De week dat het woord Suez-file is geboren. Gelukkig was onze muziek al aan boord voor onze lijstjes uit het:
SCHADUWKABINET
We luisterden naar: Noga Erez, Feu Follet, Flock Of Dimes, Godspeed You! Black Emperor, Major Murphy, Olan Mill, Sun Kil Moon en Tomahawk.
Jan Willem
Noga Erez – KIDS (cd, City Slang / Konkurrent)
In 2017 debuteert de dan pas 27-jarige Israëlische zangeres Noga Erez (נגה ארז), voorheen van The Secret Sea, met haar album Off The Radar. Hierop brengt ze experimentele pop met een politieke lading. Deze was aan de ene kant wel toegankelijk, maar bepaald ook geen doorsnee en wellicht ook niet voor iedereen even gemakkelijk. Misschien is haar tweede worp KIDS dan toch zo’n moeilijke tweede geworden? Dat is aan de muziek bepaald niet terug te horen, want ze heeft zich muzikaal alleen maar verbreed en verdiept. Ze rapt bijvoorbeeld veel meer en vindt daarmee aansluiting met de Amerikaanse muziek. Verder maakt ze mengelmoesjes van trap, rap, dubstep, pop en hip hop. Daarbij moet je denken aan een pakkende mix van Billie Eilish, Fever Ray, Bat For Lashes, Cibo Matto, Rosalía en een vrouwelijke variant van Eminem. Het is daarmee een ander, maar sterk en erg lekker album geworden
Feu Follet – Beneath The Earth (cd-r, Blackjack Illuminist)
De Franse muzikant Alban Blaising draait al enige decennia mee in muziekland met projecten als Ghord, Cairn, Datura, Cruention, Hercynia Silva, Aripa Satanei, Puanteur De Chanier en zijn laatste incarnatie Feu Follet. Met die laatst genoemde wil hij new wave koppelen aan hedendaagse muziek. Daarin slaagt hij met vlag en wimpel op zijn twee, min of meer instrumentale albums Le Champ Des Morts (2019) en La Forêt Oubliée (2020), beide uitgebracht op het fijne diy label Blackjack Illuminist.

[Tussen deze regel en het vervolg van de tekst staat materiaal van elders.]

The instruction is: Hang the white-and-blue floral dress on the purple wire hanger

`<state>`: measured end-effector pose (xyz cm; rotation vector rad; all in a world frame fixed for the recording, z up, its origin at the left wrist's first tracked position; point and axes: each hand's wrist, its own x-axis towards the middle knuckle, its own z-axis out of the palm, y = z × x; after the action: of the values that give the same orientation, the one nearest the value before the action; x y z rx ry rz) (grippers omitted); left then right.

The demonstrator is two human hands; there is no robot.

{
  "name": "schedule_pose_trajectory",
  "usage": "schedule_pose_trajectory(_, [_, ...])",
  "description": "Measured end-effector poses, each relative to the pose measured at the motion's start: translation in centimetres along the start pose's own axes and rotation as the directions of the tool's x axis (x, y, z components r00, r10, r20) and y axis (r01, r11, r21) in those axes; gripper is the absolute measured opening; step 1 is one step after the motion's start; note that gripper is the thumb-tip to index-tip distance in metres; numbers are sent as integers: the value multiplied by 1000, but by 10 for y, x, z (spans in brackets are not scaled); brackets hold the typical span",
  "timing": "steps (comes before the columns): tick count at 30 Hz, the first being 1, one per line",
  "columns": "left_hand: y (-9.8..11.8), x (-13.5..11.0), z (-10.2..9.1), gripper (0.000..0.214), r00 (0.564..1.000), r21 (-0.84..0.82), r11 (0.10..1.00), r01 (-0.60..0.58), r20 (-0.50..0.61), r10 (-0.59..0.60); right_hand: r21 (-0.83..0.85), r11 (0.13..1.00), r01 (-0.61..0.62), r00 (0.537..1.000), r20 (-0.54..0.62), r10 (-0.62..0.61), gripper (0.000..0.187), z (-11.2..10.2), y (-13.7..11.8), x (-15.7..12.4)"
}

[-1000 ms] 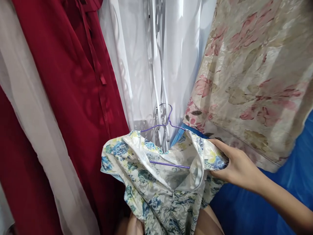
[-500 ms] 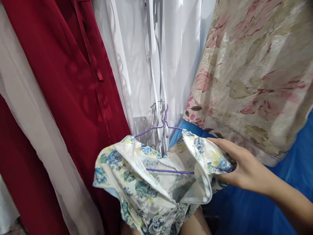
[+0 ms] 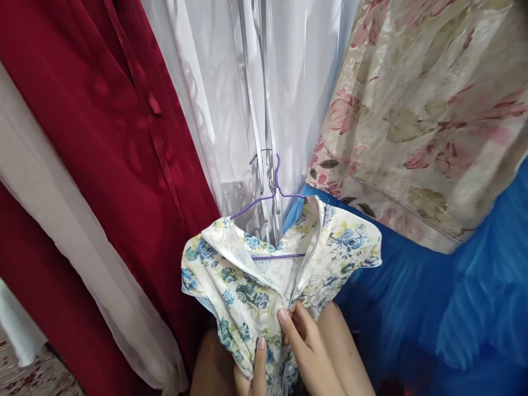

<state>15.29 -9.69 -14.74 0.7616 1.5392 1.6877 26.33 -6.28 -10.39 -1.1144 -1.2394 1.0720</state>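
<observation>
A white dress with a blue and yellow flower print (image 3: 247, 286) hangs on a purple wire hanger (image 3: 272, 192), low in the middle of the view. My right hand (image 3: 305, 346) is closed on the fabric at the bottom of the dress's neck opening, fingertips pinched together. Just to its left, my left hand (image 3: 252, 374) grips the dress lower down, its thumb pressed on the print. Most of the left hand is hidden behind the fabric and cut off by the frame edge.
A dark red garment (image 3: 103, 137) and a white sheer one (image 3: 49, 220) hang on the left. Sheer white fabric with ribbons (image 3: 264, 82) hangs behind the hanger. A beige garment with pink flowers (image 3: 421, 110) hangs on the right over blue tulle (image 3: 445, 308).
My right hand has let go of the dress's right shoulder and moved down to the middle, pinching the neck opening. The dress now hangs more squarely, and my left thumb has come into view.
</observation>
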Motion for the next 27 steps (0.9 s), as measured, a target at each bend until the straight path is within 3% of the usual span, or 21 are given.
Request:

Alban smeedt heerlijk melancholische hybriden van cold wave, new wave, synthpop, shoegaze, post-rock en indierock. Voor zijn nieuwste werk Beneath The Earth pakt hij het iets anders aan door gebruik te maken van diverse gastvocalisten. Dat zijn Pat Aubier, Isabelle B Baumann, Natacha Lubin, Johannes Stabel (XTR Human) en last but not least Alexander Leonard Donat van het Blackjack Illuminist label en de geweldige groepen Vlimmer, Feverdreamt, Fir Cone Children, Flight Recorder, Infravoids, Jet Pilot en Whole. Ze geven allen met één tot drie bijdragen glans aan zijn toch al sterke composities, die weliswaar vuistdik teruggrijpen naar de jaren 80 maar op moderne wijze voor de dag komen. Denk ter referentie aan een soort alternatieve, in een 4AD ondergedompelde Nouvelle Vague variant met als deelnemers Laudanum, Anne Clark, The Cure, O.M.D., New Order, Vlimmer en de vroege Clan Of Xymox. Voer voor de liefhebbers van de betere melancholische muziek. Zijn allerbeste tot nu toe!
Flock Of Dimes – Head Of Roses (cd, Sub Pop / Konkurrent)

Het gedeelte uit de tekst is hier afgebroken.